Term Dictionary: In certain embodiments, a term dictionary is a table maintained on the Server that keeps track of all variable terms extracted from the various item description sources. The table maps each term to a unique identifier and notes the frequency each term has occurred in the entire item database.
Term Map: In certain embodiments, a term map is a list or other data structures maintained on set-top box or other CPE device that keeps track of variable attributes terms associated with “liked” items. Used for assigning terms to bits in local Term Bit Vector. Contains Term # (from Server Term Dictionary), Term Frequency (number of time the term has been seen in “liked” items on the Client), and Bit Assignment (which bit in the Term Bit Vector, if any, the term has been assigned to for the particular set-top box or PC).
Term Mapping: In certain embodiments, term mapping is the process of translating the variable terms encoded in Term Bit Vectors to specific bits in Bit Vectors. This personalizes item descriptions that are learned (via decision tree clustering) for an individual user or CPE device.
User: In certain embodiments, a user denotes an individual or group of people who use a CPE device or recommendation system, such as a television viewer, a radio listener, a group of television viewers who share a television or other CPE device, and the like.
Vector Space Model: In certain embodiments, the vector space model is a popular technique in IR where documents are represented as vectors of the significant words they contain. Each term in a vector specifies the frequency with which the word appears in the document. Similarities between documents (and between queries expressed as vectors and documents) can be computed using vector math operations.
Viewer: In certain embodiments, is a person who views and interacts with programs and other content provided by the distribution system. In certain embodiments, viewer is synonymous with user.
VOD (Video-on-demand): In certain embodiments, VOD refers to the process of unicasting video content to individual viewers on a specific CPE device whenever the viewers choose to view the content, as opposed to the more traditional method of scheduled broadcast video content delivery.
In an exemplary embodiment of the present invention, a system and method represents one or more items of interest to a user. The representation of an item of interest is presented as a vector consisting of N distinct attributes representing content or features that collectively describe the item. The relevance of an item, a quantitative estimate of a user's interest in the item, can be determined by analyzing the clickstream of remote control actions for television channel changes, or clicks used in navigating a web site (e.g., choosing auction items from an auction web site) via television or the internet. The N distinct attributes are gleaned from descriptive data about each item (preferably encoded in a canonical format). The attributes can be: (a) Predefined for the kind of items being considered, (b) Determined automatically from frequency data, or (c) A combination of both predefined and automatically-defined attributes. In an embodiment, each attribute in the item vector is a binary bit. Each item being learned by the system is assigned a relevance value representing a degree of interest the user has in the item. During a learning process, a binary decision tree is constructed using the Bit Vectors associated with each item being learned. Using an unsupervised learning algorithm, item vectors (a.k.a., examples) are clustered in the leaf nodes of the decision tree, each retaining its corresponding relevance value. The tree may be constrained to a fixed size, thus bounding the processing and memory requirements. To allow continuous learning of examples despite the fixed size, similar examples are merged and older examples forgotten. The invention is particularly suitable for systems providing broadband delivery of media content to CPE devices, because all learning, ranking, recommending, and filtering can be distributed to and performed within the constricted computing environments of CPE devices, and all personal data describing user likes, interests, and viewing habits are maintained within the CPE device, enhancing privacy.

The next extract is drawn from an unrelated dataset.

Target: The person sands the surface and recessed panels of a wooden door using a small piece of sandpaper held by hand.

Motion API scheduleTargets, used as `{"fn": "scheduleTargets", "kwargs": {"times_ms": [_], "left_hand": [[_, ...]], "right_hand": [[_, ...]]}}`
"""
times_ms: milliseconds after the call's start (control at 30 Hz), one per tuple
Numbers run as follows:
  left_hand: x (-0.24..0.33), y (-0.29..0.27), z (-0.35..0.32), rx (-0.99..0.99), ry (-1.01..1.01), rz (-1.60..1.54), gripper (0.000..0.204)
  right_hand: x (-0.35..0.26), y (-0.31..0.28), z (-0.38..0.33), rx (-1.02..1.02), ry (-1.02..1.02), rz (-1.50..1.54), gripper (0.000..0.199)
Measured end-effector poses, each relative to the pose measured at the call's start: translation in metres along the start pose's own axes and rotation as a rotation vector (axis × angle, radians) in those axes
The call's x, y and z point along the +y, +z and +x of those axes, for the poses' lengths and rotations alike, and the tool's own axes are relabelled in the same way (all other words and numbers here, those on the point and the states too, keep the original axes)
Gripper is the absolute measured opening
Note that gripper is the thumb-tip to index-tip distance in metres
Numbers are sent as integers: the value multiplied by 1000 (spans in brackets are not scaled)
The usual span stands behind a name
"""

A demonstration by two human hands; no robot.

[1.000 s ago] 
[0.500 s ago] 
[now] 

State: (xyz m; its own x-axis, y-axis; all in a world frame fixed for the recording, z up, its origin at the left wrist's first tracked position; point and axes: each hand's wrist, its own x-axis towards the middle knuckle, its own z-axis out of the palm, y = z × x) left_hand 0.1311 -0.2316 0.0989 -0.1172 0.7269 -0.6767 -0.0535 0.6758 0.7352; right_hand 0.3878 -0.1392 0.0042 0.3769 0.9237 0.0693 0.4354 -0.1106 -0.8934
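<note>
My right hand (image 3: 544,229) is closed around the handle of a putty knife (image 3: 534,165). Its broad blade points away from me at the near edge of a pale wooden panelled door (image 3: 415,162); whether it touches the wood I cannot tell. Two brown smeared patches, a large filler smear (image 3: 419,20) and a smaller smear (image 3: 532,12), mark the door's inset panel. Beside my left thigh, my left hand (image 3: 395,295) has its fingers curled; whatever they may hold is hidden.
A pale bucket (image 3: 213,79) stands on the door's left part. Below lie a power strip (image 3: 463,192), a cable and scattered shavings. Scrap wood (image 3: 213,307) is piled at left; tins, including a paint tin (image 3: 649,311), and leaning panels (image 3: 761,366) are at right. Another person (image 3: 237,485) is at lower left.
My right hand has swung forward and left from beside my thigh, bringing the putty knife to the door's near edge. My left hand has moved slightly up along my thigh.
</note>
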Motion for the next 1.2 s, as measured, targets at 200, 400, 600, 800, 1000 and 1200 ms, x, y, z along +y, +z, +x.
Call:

To make item recommendations, the system periodically gathers item information from about items from data sources such as web sites, online databases, local files, electronic program guides (EPGs), auction item descriptions, and the like. As in the learning process, each item is represented as a bit vector with bits set to represent the current item. These vectors are passed to the ranking engine component of the system which filters the item through the binary decision tree and finds the cluster of examples most closely matching the new item. The item is then ranked by calculating an interest score for the item that blends the similarity of the item with the examples in the cluster and their associated relevance values. In the electronic program guide embodiment, the Attribute and Term Bits represent information such as title, creation date, writer, director, producer, cast, and genre.
Another embodiment employs a number of clustering decision trees, with each tree representing a demographic group of television viewers. These trees can be used to help determine the makeup of viewers in a given household using the same STB and thus help decide what programming and targeted advertising to recommend at a particular time. From the remote control clickstream data, the embodiment ranks each of the clustering decision trees, accumulates ranking values of each decision tree, and infers the quantity and characteristics of the people who live in a specific household with respect to their age and television viewing habits. The embodiment is implemented to ascertain the demographics of household members from data related to, for example, who is watching what program and at what times of the day on a set-top box. The embodiment predefines a number of clustering decision trees, each of which effectively describes a demographic group of interest. From the remote control clickstream data, the embodiment ranks each of the clustering decision trees, accumulates ranking values of each decision tree, and infers the number of individuals and the characteristics of the people who watch television programming, their age and their television viewing habits.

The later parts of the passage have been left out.